**AIM OF THE EXERCISE:**
The full set of entries below is to be returned unchanged.

★ ★ ★ ★

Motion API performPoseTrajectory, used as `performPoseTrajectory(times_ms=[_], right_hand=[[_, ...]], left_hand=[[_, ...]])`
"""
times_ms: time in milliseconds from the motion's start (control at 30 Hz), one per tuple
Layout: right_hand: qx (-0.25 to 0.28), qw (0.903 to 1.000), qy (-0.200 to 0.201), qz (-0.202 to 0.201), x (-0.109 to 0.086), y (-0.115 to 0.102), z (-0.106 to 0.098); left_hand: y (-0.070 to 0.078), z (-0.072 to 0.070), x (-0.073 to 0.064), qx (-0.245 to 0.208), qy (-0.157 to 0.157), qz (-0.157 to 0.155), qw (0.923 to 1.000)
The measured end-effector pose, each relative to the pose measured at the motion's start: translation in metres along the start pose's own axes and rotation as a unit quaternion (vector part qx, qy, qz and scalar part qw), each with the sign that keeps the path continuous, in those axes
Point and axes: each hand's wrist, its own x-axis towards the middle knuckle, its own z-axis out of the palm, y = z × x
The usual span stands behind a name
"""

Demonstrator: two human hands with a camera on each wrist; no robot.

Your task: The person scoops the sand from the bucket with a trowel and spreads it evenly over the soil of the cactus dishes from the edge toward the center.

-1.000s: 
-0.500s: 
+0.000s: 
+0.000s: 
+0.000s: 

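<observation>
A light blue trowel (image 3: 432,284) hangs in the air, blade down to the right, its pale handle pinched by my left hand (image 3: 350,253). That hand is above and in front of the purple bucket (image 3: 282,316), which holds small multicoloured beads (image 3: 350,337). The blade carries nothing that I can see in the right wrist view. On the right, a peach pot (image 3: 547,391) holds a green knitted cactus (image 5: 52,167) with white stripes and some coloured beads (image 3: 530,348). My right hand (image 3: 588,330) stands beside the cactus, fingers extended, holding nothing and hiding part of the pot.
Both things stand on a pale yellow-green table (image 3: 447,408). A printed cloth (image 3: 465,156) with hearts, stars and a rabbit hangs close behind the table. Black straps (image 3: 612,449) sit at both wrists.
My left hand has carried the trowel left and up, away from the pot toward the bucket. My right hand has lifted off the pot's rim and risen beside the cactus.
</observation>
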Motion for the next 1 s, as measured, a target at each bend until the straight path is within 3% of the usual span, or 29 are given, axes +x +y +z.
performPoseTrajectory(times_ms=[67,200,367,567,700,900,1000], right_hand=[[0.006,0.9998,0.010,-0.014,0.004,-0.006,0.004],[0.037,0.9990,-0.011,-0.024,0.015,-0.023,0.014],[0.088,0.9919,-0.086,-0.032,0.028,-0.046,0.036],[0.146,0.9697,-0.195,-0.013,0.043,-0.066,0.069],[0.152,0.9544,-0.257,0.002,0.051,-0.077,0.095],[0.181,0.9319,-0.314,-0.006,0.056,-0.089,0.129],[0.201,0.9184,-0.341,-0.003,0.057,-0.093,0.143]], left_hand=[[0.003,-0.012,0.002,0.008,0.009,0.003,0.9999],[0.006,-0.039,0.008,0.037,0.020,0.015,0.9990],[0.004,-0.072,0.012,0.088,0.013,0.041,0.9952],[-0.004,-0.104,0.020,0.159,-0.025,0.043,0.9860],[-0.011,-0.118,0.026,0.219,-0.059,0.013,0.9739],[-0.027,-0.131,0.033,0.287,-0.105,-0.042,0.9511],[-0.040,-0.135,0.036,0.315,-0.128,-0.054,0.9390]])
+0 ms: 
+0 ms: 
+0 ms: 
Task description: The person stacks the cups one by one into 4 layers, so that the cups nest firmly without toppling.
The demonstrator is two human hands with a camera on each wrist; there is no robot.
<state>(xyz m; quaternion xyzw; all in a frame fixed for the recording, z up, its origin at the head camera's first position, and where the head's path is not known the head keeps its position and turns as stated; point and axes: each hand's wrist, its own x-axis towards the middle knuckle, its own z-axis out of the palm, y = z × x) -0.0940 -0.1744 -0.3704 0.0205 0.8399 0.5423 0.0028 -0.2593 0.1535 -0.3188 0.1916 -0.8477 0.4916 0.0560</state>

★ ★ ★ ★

**EXERCISE OUTPUT:**
Motion API performPoseTrajectory, used as `performPoseTrajectory(times_ms=[_], right_hand=[[_, ...]], left_hand=[[_, ...]])`
"""
times_ms: time in milliseconds from the motion's start (control at 30 Hz), one per tuple
Layout: right_hand: qx (-0.25 to 0.28), qw (0.903 to 1.000), qy (-0.200 to 0.201), qz (-0.202 to 0.201), x (-0.109 to 0.086), y (-0.115 to 0.102), z (-0.106 to 0.098); left_hand: y (-0.070 to 0.078), z (-0.072 to 0.070), x (-0.073 to 0.064), qx (-0.245 to 0.208), qy (-0.157 to 0.157), qz (-0.157 to 0.155), qw (0.923 to 1.000)
The measured end-effector pose, each relative to the pose measured at the motion's start: translation in metres along the start pose's own axes and rotation as a unit quaternion (vector part qx, qy, qz and scalar part qw), each with the sign that keeps the path continuous, in those axes
Point and axes: each hand's wrist, its own x-axis towards the middle knuckle, its own z-axis out of the palm, y = z × x
The usual span stands behind a name
"""

Demonstrator: two human hands with a camera on each wrist; no robot.

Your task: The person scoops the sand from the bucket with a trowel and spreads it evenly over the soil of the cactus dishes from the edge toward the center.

-1.000s: 
-0.500s: 
+0.000s: 
+0.000s: 
+0.000s: 

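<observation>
A light blue trowel (image 3: 432,284) hangs in the air, blade down to the right, its pale handle pinched by my left hand (image 3: 350,253). That hand is above and in front of the purple bucket (image 3: 282,316), which holds small multicoloured beads (image 3: 350,337). The blade carries nothing that I can see in the right wrist view. On the right, a peach pot (image 3: 547,391) holds a green knitted cactus (image 5: 52,167) with white stripes and some coloured beads (image 3: 530,348). My right hand (image 3: 588,330) stands beside the cactus, fingers extended, holding nothing and hiding part of the pot.
Both things stand on a pale yellow-green table (image 3: 447,408). A printed cloth (image 3: 465,156) with hearts, stars and a rabbit hangs close behind the table. Black straps (image 3: 612,449) sit at both wrists.
My left hand has carried the trowel left and up, away from the pot toward the bucket. My right hand has lifted off the pot's rim and risen beside the cactus.
</observation>
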Motion for the next 1 s, as measured, a target at each bend until the straight path is within 3% of the usual span, or 29 are given, axes +x +y +z.
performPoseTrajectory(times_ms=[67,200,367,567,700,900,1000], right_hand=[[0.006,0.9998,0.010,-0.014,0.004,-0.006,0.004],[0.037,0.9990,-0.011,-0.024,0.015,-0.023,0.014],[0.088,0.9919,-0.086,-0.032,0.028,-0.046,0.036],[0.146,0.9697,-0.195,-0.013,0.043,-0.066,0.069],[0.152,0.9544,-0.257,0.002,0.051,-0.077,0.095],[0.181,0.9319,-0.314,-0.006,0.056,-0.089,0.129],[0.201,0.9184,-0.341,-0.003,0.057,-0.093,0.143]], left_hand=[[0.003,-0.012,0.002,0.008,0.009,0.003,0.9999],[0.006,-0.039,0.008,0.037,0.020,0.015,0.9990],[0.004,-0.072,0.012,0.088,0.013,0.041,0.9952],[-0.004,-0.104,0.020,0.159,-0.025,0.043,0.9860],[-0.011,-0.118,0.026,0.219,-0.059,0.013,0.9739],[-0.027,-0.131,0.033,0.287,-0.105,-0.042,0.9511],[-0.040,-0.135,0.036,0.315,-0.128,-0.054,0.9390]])
+0 ms: 
+0 ms: 
+0 ms: 
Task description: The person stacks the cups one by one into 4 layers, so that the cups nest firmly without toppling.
The demonstrator is two human hands with a camera on each wrist; there is no robot.
<state>(xyz m; quaternion xyzw; all in a frame fixed for the recording, z up, its origin at the head camera's first position, and where the head's path is not known the head keeps its position and turns as stated; point and axes: each hand's wrist, its own x-axis towards the middle knuckle, its own z-axis out of the palm, y = z × x) -0.0940 -0.1744 -0.3704 0.0205 0.8399 0.5423 0.0028 -0.2593 0.1535 -0.3188 0.1916 -0.8477 0.4916 0.0560</state>

The full answer has been given.